[![Open In Colab](https://colab.research.google.com/assets/colab-badge.svg)](https://colab.research.google.com/github/zjelveh/zjelveh.github.io/blob/master/files/cfc/class_demo_notebook.ipynb)

# Final Project Example: Yankees Games & Noise Complaints

**Research Question:** Do noise complaints increase on Yankees game days?

## 1. Load the Data

In [None]:
import pandas as pd
import seaborn as sns

# Load datasets from GitHub
base_url = 'https://raw.githubusercontent.com/zjelveh/zjelveh.github.io/master/files/cfc/'

complaints = pd.read_csv(base_url + 'nyc_311_noise_sample.csv')
yankees_games = pd.read_csv(base_url + 'yankees_home_games_2023.csv')

# Check size - this goes in Slide 3
print(f"Dataset size: {len(complaints):,} complaints")
print(f"Yankees games: {len(yankees_games)} home games")

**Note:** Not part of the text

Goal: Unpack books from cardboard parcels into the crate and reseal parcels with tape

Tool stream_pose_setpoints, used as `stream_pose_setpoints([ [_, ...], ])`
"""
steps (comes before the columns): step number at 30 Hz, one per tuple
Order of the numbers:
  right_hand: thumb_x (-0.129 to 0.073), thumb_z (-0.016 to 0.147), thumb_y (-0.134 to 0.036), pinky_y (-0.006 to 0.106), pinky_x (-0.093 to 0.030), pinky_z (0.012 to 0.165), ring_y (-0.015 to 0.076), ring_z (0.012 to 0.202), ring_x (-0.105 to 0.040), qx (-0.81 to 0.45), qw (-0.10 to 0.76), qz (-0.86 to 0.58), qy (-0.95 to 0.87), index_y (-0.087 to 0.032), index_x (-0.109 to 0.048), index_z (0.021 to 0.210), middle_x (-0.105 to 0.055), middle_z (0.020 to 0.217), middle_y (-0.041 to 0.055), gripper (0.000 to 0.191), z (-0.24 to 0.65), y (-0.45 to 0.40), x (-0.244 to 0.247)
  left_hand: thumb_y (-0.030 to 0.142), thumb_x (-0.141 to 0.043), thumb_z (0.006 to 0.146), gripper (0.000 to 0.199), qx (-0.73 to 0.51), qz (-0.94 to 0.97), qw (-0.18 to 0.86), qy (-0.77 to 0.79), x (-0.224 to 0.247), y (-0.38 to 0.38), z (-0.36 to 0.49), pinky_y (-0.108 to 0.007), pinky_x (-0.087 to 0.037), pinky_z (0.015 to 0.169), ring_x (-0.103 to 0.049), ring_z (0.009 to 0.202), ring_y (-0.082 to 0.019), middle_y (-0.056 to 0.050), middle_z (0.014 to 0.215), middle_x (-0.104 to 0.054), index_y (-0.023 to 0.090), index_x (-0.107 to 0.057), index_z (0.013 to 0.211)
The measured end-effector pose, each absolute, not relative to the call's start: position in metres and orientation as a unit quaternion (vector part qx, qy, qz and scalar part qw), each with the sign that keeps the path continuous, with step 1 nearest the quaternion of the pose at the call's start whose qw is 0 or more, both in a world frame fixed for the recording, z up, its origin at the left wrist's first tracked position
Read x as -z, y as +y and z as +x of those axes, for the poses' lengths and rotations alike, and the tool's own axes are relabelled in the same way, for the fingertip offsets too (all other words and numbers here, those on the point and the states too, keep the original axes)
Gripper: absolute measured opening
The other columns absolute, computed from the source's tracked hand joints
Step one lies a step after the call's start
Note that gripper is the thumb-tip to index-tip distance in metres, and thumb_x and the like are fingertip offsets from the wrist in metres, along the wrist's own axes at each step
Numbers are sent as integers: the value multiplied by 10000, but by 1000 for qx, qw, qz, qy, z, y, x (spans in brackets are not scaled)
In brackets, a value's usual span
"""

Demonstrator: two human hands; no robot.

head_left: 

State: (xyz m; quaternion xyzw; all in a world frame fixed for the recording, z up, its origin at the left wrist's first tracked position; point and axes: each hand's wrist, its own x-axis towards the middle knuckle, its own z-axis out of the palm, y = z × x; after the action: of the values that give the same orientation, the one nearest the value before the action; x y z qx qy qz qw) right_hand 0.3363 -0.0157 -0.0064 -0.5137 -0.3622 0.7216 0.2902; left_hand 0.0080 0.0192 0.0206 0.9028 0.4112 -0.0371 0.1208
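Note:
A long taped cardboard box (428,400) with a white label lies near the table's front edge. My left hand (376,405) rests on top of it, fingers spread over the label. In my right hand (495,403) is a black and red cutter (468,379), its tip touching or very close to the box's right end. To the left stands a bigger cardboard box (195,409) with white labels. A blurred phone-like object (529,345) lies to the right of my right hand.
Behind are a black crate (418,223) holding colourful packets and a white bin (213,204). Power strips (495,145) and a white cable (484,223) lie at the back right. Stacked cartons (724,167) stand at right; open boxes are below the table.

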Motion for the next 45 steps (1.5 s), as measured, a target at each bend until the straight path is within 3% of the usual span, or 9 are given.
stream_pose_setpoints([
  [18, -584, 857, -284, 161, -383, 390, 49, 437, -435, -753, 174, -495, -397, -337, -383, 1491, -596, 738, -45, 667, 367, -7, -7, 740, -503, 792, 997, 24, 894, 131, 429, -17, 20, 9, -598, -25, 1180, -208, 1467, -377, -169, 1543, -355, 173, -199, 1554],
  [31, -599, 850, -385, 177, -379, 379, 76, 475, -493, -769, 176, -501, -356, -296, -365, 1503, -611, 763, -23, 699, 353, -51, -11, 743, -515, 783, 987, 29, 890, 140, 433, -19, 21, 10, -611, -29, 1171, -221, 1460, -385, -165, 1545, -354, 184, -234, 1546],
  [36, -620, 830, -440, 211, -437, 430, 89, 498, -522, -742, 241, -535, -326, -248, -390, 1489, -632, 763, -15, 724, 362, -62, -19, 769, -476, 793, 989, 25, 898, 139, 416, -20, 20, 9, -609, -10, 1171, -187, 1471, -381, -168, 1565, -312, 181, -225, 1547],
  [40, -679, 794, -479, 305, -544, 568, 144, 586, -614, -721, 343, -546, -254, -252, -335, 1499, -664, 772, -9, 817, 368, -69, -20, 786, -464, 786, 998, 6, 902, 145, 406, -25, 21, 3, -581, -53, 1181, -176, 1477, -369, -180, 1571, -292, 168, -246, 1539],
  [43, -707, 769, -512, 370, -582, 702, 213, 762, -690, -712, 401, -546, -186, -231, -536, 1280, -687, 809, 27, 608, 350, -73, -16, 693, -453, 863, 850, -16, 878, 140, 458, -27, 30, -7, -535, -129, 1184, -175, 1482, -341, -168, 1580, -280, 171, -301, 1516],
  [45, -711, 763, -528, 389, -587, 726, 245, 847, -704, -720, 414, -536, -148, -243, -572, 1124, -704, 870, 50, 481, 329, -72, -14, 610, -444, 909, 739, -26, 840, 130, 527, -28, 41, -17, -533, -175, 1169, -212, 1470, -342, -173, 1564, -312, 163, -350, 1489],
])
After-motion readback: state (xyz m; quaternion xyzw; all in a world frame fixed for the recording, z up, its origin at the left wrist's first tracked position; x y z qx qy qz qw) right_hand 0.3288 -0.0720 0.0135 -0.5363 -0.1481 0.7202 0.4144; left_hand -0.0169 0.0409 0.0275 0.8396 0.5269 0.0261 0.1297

## 2. Create Comparison Groups

In [None]:
# Convert dates
complaints['date'] = pd.to_datetime(complaints['created_date']).dt.date
yankees_games['date'] = pd.to_datetime(yankees_games['game_date']).dt.date

# THE KEY LINE - Creates comparison for Slide 4
game_dates = yankees_games['date'].tolist()
complaints['is_game_day'] = complaints['date'].isin(game_dates)

# Check group sizes
complaints['is_game_day'].value_counts()

## 3. Calculate Metrics (For Slide 5)

In [None]:
# Calculation 1: Total complaints
totals = complaints.groupby('is_game_day').size()
print("Total complaints by group:")
print(totals)

In [None]:
# Calculation 2: Average per day
game_days = 81
non_game_days = 284

avg_game = totals[True] / game_days
avg_non_game = totals[False] / non_game_days

print(f"Average on game days: {avg_game:.1f}")
print(f"Average on non-game days: {avg_non_game:.1f}")

In [None]:
# Calculation 3: Percent increase
pct_increase = ((avg_game - avg_non_game) / avg_non_game) * 100
print(f"\nGAME DAY EFFECT: {pct_increase:.1f}% increase")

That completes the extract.